Whether it was an act of revenge or a dispute over a young guy boy as a sexual trophy, is difficult to know. What it is known is that for the assassin things didn’t go so well. Just a short time later in Palermo, on Tagle street, near the railroad tracks, he was stabbed to death. The debts of the suburb always were paid.
Andrés Cepeda had the opportunity to identify his assassin seconds before he died, when asked by officer Quintana. He did not do it and that gesture inspired two tangos that Carlos Gardel would sing years later. Barely disguising some names, the “deed” of Andrés Cepeda was recorded in Sangre maleva (Blood of a fighter), with music by Dante Tortonese and lyrics by Juan Miguel Velich and Pedro Platas:
Through La Boca, Avellaneda, Barracas, Puente Alsina,
Belgrano, Mataderos and in the entire suburb
strutted his bravery the southpaw Cruz Medina,
who was a good friend, without any ostentation.
Tempered up in the suburb, he was brave and bold among louts,
He lived weaving dreams there on the alley,
where the cops walked their beats at night
and in the neighborhood café moaned a bandoneón.
He was brave without cheating, without godfathers and without glory;
without crumbs of as much history, but good looking and all action.
Caseros saw him take a risk without relaxing a bit,
and in the ninth precinct is recorded his courage as a man.
But one dark night he fought in Avellaneda,
and in a corner of the tragic suburb
three shots sounded and on the sidewalk
fell wounded a man brandishing his knife.
Help came running and the police arrived
finding the smiling audacious and brave bully on a pool of blood
mortally wounded, rebellious in his agony,
with the full manly voice, without blinking he spoke;
Don’t ask me officers who the man who wounded me is,
that will be a waste of time because I’m not a snitch.
Let me die and nobody be astonished,
that a male to be a man, must not be an informer.
Another tribute written in code is the tango No fue batidor (He wasn’t a snitch), with music by Enrique Mora and lyrics by Germán Rein:
The porteños districts, saw him walk by
showing off his silhouette in every occasion.
And there in Mataderos, he went to take refuge,
imposing his manhood as a man of action.
As a fair man he conquered for himself,
not only great fame, but someone’s heart,
for whom one night he gambled his life
in a duel against another one man.
With no sponsors nor witnesses
the rivals face each other
and a shot broke the silence of the night.
And the fighter handicapped
because of the unequal weapons
fell there with his chest stained by blood.
Suddenly came help to the alley
and laying on the street they see the the man
that yesterday ruled among brave bullies
and today a romance his hands handcuffed.
Surrounded by cops, the rebel holds out,
does not give in a bit and in as much pain,
with rage gesture, his lips he bites,
to not give the name of the one who wounded him.
And the fighter already beaten,
anticipating his agony,
watching at the police,
begged in his pain:
“Let me die in calm,
without disclosing his name
that the man to be a man
must not be a gossip monger”.
It is reassuringly impressive to read the lack of prejudice on the part of the authors who obviously knew about the homosexuality of Cepeda or the myth about his sexual orientation. Nevertheless, they spoke not only about his “male courage”, his “deep male voice”, and his “manly attributes as a man of action” but they made him an example of masculinity for not being an informer, a finger pointing gossip monger, snitch.

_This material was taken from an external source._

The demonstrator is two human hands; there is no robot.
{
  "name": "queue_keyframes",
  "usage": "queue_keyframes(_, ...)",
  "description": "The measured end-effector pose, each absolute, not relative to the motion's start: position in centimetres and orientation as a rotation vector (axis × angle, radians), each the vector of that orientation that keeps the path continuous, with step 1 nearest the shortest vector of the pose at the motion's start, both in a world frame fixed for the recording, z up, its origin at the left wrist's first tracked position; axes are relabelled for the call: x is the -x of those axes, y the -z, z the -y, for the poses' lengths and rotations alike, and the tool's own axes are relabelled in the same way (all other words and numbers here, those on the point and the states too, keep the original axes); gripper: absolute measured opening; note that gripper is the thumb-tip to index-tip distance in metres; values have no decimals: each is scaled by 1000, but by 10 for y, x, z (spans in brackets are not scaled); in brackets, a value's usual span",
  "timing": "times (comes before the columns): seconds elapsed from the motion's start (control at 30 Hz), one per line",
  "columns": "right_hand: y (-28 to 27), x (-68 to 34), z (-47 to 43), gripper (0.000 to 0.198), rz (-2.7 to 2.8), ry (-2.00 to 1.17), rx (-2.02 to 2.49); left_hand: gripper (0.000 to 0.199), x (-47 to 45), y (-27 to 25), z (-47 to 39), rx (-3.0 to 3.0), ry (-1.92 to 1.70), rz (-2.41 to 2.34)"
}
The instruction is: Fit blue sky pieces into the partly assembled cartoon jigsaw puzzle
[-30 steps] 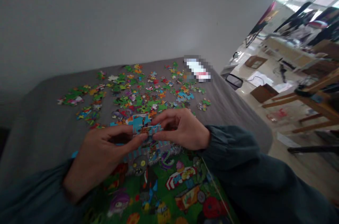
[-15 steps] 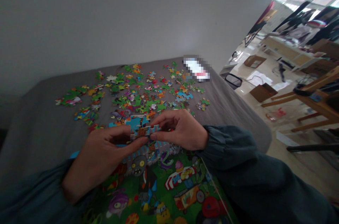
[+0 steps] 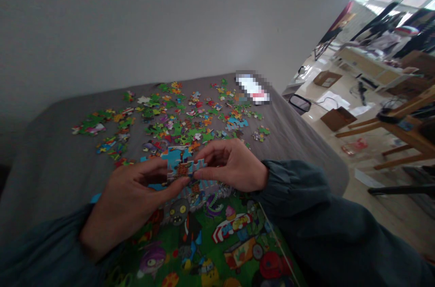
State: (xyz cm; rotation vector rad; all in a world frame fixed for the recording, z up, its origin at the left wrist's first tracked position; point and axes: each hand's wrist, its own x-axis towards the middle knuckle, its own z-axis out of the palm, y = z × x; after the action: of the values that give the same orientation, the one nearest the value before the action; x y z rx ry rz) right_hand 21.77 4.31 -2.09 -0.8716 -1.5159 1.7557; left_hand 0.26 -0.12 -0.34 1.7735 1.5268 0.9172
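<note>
Blue-and-orange joined pieces [image 3: 181,165] are pinched between both hands, raised a little above the assembled picture [image 3: 217,237] and the grey cloth [image 3: 44,160] beneath it. Left hand [image 3: 127,201] grip: thumb and forefinger closed on the cluster's left and lower edge, tips pointing right and slightly up, remaining fingers curled under. Right hand [image 3: 233,165] grip: thumb below, forefinger above, clamped on the cluster's right edge, knuckles turned up, wrist entering from the lower right in a dark sleeve [image 3: 306,205].

Cluster is held printed side toward the head camera, roughly level, likely so that the seam between its parts can be seen and pressed from both ends; the opposed pinches suit a squeeze along that seam. Whether the parts are fully locked cannot be told.

Assembled picture is kept nearest the body, with the cluster directly over its upper edge. Loose pieces [image 3: 176,115] are spread face up across the far cloth, well apart from the hands. Pixelated object [image 3: 253,88] lies at the far right of the spread.
</note>
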Motion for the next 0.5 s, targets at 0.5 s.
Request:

Although it was not a common knowledge that the two tangos were inspired by Andrés Cepeda, those in the know knew perfectly well that they were. For them it was quite clear that it was a tribute to a famous anarchist with a reputation as a delinquent and a homosexual. In neither of the two songs did they use the subterfuge of the woman for whom the man might have died, which would have added exactly the heterosexual interpretation that the authors were not willing to do.

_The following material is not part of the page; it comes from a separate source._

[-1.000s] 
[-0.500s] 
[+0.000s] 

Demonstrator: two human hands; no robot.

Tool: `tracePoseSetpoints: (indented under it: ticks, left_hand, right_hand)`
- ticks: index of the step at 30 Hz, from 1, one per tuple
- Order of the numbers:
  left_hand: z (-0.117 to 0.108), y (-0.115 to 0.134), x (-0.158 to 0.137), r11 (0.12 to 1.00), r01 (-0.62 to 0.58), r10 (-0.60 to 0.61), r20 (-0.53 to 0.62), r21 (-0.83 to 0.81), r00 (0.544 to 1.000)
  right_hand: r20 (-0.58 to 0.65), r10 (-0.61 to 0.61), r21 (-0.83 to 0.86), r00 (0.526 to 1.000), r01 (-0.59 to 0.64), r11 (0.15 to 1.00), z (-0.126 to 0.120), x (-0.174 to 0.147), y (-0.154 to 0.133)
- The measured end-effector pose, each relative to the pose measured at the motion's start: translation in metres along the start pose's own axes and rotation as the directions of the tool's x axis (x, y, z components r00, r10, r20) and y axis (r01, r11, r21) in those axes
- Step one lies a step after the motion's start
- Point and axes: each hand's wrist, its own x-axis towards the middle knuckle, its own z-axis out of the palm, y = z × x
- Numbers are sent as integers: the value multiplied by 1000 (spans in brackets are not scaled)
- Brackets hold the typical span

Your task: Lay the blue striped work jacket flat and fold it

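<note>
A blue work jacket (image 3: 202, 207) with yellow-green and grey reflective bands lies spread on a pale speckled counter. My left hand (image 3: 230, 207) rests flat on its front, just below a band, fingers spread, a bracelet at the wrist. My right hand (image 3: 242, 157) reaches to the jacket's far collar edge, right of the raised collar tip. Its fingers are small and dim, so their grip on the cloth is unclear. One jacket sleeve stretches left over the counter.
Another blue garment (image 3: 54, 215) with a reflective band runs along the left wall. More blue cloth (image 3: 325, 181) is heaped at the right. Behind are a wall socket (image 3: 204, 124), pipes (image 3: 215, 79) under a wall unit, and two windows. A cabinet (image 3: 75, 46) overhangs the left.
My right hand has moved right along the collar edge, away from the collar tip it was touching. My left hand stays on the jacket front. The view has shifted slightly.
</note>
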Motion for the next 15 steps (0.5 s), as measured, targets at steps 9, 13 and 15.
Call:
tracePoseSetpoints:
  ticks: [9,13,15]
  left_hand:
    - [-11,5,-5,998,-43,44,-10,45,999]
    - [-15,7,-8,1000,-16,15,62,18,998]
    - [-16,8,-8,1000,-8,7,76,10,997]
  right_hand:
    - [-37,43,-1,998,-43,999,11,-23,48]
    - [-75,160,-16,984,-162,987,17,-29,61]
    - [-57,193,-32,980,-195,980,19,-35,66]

Andrés Cepeda, blonde, face pricked from smallpox, with an enormous mustache, lived fast and died at forty. His poetry was sad, very sad. He had the virtue and the disgrace of being the comet that embodied the spirit of the turning of the century.
He shone, he spread fire, he disappeared. The police raided his funeral and arrested everyone. With his death, Buenos Aires lunfarda also began to disappear, bearing too many betrayals from then on. And as the name Andrés Cepeda didn’t show up in the songs he wrote, and the songs continued to be sung well into the twentieth century, the muddy world from where he originated was also denied to him. The police took care of arresting everyone.
Reference source : HISTORIA DE LA HOMOSEXUALIDAD EN LA ARGENTINA by Osvaldo Bazán – Buenos Aires: Editorial MAREA, 2004
Alberto,
You manage to always have such interesting material to stir our imaginations.
Thanks,
Terri
Very interesting! I love hearing about history. Thank you so much Alberto.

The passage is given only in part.